[libvirt] [PATCH v5] qemu: Introduce state_lock_timeout to qemu.conf

John Ferlan jferlan at redhat.com
Mon Sep 10 20:22:50 UTC 2018



On 09/05/2018 11:09 PM, Yi Wang wrote:
> When doing some job holding state lock for a long time,
> we may come across error:

blank line

> "Timed out during operation: cannot acquire state change lock"

blank line

> Well, sometimes it's not a problem and users want to continue
> to wait, and this patch allow users decide how long time they
> can wait the state lock.

As I noted in a previous review... With this patch it's not the
individual user or command that can decide how long to wait, rather it's
set by qemu.conf policy. The duration of the wait just becomes
customize-able. Not that it's any different the current implementation,
since the value is set in qemuDomainObjBeginJobInternal that means
there's no distinguishing between job, asyncjob, and agentjob. There's
also no attempt to allow changing the value via virt-admin.

A "strong recommendation" of longer than 30 seconds doesn't provide much
guidance. The setting of value generally depends on the configuration
and what causes an API to hold the lock for longer than 30 seconds.
That's probably limited to primarily virDomainListGetStats and/or
virConnectGetAllDomainStats. There's other factors in play including CPU
speed, CPU quota allowed, network throughput/latency, disk speed, etc.
Tough to create a value the works for every command/purpose.
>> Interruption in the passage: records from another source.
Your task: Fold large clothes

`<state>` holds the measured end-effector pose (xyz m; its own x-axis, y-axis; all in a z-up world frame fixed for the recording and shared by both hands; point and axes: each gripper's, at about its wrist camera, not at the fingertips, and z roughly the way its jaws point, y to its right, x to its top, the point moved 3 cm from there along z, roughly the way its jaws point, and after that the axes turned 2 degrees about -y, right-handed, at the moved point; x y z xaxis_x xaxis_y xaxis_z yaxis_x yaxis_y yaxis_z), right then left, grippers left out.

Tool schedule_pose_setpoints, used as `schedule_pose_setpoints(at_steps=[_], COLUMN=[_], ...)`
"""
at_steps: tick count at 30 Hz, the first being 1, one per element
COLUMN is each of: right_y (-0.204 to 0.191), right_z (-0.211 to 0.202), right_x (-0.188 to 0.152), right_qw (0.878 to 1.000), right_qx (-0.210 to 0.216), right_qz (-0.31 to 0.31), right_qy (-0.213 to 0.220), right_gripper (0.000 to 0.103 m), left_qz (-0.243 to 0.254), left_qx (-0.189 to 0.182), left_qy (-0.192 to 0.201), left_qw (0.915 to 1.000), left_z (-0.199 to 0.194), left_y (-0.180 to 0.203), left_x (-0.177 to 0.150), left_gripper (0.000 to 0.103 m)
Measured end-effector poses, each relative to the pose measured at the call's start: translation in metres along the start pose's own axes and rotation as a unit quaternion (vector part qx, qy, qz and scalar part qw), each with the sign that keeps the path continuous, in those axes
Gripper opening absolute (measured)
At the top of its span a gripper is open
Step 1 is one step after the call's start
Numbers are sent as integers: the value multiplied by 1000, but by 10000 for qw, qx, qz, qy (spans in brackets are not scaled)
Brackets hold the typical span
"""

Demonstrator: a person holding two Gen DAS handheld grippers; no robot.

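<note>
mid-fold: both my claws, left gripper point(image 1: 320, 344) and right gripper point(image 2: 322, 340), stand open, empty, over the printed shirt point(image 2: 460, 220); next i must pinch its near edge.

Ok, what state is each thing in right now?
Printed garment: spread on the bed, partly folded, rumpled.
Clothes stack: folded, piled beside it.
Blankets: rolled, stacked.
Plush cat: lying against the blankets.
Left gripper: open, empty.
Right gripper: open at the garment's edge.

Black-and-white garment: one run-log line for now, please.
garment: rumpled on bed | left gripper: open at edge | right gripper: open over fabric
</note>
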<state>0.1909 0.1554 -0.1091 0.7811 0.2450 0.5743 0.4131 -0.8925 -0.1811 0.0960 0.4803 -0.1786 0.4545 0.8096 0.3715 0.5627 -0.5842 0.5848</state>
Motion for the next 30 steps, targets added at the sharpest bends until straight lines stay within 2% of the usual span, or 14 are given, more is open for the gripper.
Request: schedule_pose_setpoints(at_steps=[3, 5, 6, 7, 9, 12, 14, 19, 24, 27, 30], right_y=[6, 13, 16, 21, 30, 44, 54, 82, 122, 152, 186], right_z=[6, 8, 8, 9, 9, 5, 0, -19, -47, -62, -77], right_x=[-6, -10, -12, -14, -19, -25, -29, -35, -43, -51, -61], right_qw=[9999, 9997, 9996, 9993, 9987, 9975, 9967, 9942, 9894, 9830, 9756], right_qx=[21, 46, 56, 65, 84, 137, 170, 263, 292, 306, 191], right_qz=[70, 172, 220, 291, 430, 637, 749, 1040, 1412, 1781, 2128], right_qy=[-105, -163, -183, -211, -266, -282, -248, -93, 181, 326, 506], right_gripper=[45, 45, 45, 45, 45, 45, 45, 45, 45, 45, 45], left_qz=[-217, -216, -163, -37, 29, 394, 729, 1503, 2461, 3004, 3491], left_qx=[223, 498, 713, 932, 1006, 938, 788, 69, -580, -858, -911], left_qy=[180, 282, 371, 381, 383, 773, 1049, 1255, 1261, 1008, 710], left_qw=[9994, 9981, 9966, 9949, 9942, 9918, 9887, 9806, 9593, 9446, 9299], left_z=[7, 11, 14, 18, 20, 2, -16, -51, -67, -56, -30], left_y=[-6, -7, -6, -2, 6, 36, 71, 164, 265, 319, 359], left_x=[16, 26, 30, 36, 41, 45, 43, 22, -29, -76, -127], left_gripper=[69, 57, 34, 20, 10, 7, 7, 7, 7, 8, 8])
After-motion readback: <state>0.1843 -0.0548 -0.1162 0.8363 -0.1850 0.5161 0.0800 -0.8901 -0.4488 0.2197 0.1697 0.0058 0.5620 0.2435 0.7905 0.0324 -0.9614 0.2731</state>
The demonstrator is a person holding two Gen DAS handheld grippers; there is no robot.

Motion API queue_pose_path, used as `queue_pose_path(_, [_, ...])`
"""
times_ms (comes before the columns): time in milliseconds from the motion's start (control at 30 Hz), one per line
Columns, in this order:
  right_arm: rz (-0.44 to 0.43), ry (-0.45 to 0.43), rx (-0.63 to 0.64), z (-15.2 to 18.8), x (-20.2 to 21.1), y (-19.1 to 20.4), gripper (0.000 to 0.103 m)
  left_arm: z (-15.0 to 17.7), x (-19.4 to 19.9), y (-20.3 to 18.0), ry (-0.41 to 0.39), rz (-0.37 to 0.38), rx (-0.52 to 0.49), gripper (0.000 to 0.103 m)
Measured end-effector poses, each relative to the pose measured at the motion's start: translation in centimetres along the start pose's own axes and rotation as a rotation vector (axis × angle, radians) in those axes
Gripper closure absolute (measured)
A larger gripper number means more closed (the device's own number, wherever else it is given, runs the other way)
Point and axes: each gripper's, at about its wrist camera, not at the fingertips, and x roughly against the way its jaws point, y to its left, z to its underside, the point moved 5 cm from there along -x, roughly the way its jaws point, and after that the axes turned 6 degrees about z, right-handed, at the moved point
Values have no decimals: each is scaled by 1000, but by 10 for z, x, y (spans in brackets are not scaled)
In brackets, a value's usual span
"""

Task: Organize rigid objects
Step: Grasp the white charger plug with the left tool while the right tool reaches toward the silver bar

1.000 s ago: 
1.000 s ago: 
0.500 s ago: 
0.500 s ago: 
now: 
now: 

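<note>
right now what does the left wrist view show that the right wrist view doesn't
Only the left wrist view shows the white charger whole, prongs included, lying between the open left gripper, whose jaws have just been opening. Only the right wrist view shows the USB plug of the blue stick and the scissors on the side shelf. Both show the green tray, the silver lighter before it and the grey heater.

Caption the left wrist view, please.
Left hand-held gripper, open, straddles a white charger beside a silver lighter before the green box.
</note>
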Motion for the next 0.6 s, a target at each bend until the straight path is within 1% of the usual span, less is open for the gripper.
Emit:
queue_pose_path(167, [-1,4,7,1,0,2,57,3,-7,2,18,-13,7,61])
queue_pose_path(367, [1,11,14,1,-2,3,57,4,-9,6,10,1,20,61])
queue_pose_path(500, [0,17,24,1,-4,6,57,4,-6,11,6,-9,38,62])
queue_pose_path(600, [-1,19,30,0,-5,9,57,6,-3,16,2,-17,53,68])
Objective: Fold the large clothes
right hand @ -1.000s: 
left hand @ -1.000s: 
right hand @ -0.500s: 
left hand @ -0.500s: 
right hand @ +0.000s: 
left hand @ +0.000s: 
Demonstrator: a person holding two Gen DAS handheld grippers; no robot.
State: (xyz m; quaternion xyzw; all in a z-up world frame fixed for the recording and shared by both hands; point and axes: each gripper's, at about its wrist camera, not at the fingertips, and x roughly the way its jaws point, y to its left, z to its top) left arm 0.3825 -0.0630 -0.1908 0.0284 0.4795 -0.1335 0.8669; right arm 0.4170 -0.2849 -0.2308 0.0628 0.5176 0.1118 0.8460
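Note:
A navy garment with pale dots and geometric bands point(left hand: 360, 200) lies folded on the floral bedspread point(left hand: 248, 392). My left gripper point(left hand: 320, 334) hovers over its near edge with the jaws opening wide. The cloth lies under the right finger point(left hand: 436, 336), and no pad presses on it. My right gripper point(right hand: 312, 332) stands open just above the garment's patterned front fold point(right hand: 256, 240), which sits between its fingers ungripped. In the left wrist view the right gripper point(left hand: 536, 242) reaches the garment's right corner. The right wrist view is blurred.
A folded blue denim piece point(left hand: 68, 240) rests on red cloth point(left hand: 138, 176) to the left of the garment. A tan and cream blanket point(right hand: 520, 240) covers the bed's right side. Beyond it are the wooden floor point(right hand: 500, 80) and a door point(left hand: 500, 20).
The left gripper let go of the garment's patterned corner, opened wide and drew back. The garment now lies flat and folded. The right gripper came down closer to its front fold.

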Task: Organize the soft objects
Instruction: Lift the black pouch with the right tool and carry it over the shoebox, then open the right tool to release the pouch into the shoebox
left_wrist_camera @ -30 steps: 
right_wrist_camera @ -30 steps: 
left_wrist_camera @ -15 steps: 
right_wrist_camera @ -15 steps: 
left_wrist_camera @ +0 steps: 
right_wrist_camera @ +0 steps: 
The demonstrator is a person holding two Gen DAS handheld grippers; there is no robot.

Ironically (perhaps) allowing a value of 0 would essentially make it so
no one waited - such as how qemuDomainObjBeginJobNowait operates
essentially. OTOH, in order to have everything wait "as long as
possible" passing -1 would be a lot easier than providing 2147483647 (or
if properly typed to uint, then 4294967295U).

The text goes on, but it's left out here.